#### What you will do:
The reply has to be a number alone, equal to how many lines in the entries below hold the string "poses".

#### Source data:
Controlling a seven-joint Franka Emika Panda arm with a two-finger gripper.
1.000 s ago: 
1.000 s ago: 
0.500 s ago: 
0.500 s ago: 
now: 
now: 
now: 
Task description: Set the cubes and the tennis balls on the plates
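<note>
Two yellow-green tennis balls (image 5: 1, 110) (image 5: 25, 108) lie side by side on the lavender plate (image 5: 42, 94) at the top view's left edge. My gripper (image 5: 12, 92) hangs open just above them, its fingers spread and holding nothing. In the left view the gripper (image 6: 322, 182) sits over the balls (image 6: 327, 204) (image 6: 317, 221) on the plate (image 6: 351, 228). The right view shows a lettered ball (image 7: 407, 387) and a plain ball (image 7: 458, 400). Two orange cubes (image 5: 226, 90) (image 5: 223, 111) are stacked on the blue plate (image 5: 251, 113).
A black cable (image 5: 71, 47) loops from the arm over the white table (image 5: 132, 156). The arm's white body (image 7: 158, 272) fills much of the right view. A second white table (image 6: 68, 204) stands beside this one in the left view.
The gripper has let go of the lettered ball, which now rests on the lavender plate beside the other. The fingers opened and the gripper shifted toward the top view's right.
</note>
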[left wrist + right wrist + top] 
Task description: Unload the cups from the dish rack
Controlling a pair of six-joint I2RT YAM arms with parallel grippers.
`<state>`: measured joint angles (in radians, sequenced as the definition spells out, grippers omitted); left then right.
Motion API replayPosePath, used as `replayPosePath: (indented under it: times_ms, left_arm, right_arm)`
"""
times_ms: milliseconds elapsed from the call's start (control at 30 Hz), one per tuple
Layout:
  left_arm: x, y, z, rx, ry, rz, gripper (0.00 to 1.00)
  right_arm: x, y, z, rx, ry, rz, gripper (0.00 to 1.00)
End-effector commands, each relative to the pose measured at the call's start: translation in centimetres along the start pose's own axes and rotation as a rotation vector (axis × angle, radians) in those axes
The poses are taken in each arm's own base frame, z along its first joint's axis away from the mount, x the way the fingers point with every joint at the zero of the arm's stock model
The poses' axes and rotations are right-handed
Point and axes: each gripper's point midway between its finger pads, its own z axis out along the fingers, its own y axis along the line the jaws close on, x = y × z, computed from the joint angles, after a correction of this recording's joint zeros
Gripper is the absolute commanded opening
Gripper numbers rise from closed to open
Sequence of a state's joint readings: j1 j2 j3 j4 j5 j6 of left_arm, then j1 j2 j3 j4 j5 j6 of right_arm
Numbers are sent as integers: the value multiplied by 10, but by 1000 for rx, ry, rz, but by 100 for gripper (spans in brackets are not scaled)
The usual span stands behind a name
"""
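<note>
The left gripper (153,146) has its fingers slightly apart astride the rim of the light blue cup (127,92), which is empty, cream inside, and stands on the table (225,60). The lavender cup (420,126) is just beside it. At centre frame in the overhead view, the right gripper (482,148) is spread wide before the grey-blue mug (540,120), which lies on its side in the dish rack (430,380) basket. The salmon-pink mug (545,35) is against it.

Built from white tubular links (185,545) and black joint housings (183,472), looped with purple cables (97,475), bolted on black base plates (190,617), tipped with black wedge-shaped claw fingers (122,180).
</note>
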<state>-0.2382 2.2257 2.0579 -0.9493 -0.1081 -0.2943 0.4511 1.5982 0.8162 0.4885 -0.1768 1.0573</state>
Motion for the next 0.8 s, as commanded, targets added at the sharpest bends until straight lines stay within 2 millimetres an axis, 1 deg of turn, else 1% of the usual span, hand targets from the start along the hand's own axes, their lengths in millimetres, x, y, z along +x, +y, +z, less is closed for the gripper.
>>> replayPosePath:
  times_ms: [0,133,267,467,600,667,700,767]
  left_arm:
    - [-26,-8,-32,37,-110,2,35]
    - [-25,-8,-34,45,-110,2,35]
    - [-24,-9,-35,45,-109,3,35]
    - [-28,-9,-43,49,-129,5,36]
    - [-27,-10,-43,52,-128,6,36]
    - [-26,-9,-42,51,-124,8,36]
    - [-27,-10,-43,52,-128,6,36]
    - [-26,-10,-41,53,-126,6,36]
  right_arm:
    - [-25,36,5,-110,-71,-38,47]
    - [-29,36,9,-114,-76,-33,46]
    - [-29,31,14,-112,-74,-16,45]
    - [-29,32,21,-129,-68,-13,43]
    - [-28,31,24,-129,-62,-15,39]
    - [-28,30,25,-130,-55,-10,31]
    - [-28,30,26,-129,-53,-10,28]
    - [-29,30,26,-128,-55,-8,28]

#### Answer area:
2